• [Records to process]:
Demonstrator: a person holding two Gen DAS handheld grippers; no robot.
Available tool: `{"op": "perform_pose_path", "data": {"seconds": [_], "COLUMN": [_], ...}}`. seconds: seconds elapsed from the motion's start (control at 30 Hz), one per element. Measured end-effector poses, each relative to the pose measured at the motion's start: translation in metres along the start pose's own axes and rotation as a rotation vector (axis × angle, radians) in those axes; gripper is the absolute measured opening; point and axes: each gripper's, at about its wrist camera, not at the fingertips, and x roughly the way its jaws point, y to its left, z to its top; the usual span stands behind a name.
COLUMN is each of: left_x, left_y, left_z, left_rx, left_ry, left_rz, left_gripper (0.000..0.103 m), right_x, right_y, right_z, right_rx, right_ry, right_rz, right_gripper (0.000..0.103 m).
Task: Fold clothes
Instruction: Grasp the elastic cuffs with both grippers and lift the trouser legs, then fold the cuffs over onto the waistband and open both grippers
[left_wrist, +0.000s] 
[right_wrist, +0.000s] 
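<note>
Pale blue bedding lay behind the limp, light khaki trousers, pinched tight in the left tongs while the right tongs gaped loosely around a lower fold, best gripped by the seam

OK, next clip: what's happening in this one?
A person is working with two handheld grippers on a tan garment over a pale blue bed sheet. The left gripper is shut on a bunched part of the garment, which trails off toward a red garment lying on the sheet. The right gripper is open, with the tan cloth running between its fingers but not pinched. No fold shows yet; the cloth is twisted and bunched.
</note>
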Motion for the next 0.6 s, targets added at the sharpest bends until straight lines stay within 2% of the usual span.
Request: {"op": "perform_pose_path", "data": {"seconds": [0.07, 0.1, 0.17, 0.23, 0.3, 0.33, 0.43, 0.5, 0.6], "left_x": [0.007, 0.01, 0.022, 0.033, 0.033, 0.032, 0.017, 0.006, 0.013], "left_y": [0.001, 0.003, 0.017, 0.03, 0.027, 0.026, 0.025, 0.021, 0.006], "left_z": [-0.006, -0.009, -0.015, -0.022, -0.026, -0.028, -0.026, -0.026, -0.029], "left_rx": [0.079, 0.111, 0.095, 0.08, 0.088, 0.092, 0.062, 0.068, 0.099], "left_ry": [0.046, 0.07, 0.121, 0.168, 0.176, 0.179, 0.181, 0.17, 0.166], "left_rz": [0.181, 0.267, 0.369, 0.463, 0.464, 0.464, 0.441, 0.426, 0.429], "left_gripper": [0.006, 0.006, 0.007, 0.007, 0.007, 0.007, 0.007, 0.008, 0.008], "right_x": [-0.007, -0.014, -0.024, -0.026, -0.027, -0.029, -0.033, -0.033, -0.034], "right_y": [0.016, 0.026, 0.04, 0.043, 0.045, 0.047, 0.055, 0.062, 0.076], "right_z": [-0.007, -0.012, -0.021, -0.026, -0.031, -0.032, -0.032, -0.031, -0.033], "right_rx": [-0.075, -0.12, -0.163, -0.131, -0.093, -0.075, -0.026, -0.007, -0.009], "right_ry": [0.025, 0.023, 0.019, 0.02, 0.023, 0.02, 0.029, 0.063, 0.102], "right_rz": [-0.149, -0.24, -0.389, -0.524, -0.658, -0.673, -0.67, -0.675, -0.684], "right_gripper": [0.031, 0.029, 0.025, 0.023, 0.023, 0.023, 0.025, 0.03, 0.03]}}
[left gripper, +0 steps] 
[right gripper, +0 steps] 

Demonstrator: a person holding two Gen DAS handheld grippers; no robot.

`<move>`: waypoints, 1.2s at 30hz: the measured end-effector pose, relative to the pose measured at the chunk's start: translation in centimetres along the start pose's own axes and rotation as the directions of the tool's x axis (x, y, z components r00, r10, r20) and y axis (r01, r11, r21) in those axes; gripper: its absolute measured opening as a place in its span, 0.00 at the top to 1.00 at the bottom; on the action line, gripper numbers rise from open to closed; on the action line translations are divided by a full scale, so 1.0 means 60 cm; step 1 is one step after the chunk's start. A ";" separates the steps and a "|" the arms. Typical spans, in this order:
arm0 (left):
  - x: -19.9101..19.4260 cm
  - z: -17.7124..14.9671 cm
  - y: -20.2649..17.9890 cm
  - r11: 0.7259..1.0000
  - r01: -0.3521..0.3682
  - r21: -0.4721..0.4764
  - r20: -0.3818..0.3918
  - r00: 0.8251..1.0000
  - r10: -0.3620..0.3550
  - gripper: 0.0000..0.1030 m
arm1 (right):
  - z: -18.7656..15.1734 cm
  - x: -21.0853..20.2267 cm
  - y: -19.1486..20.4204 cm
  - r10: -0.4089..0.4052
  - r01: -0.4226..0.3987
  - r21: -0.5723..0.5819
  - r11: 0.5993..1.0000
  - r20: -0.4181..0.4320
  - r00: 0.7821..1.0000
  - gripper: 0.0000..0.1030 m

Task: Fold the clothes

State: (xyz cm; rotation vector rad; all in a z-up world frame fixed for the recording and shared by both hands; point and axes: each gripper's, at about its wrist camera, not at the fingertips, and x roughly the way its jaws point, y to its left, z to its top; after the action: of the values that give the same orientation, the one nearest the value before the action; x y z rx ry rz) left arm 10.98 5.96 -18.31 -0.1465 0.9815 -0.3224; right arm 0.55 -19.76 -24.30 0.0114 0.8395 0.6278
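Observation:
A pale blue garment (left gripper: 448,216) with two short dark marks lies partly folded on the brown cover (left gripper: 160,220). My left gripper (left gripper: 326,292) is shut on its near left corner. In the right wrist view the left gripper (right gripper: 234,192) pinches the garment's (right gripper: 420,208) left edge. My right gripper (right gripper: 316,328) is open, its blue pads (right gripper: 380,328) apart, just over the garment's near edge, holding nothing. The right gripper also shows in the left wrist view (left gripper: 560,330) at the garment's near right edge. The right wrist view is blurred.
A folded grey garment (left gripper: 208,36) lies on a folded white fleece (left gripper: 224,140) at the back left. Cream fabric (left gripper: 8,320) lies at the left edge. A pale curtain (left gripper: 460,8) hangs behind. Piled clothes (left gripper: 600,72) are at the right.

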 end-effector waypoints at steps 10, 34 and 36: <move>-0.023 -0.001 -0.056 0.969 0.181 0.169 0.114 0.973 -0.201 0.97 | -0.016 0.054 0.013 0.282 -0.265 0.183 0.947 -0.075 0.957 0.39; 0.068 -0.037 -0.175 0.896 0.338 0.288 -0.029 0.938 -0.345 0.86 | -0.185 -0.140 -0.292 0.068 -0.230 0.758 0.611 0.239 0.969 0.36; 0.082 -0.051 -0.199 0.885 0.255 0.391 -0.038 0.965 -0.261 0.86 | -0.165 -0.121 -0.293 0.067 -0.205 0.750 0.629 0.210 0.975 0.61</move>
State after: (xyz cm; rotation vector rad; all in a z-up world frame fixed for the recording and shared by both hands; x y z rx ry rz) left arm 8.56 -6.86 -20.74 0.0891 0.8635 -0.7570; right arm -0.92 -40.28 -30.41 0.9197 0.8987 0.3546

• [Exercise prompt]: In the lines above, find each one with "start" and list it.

• [Task response]:
Available tool: `{"op": "perform_pose_path", "data": {"seconds": [_], "COLUMN": [_], ...}}`. seconds: seconds elapsed from the motion's start (control at 30 Hz), one per element. Measured end-effector poses, each relative to the pose measured at the motion's start: translation in metres along the start pose's own axes and rotation as a rotation vector (axis × angle, radians) in those axes; gripper is the absolute measured opening; point and axes: each gripper's, at about its wrist camera, not at the fingertips, and x roughly the way its jaws point, y to its left, z to its top; the usual span stands behind a name.
`<move>`: waypoints, 1.2s at 30hz: the measured end-effector pose, relative to the pose measured at the chunk's start: translation in centimetres along the start pose's own axes and rotation as the directions of the tool's x axis (x, y, z components r00, r10, r20) and y axis (r01, r11, r21) in those axes; gripper: its absolute measured opening as a place in its span, 0.00 at the top to 1.00 at the bottom; on the action line, gripper numbers rise from open to closed; on the action line translations are divided by a full scale, so 1.0 means 60 cm; step 1 is one step after the chunk's start. A ";" separates the steps and a "|" the arms. Typical spans, in this order:

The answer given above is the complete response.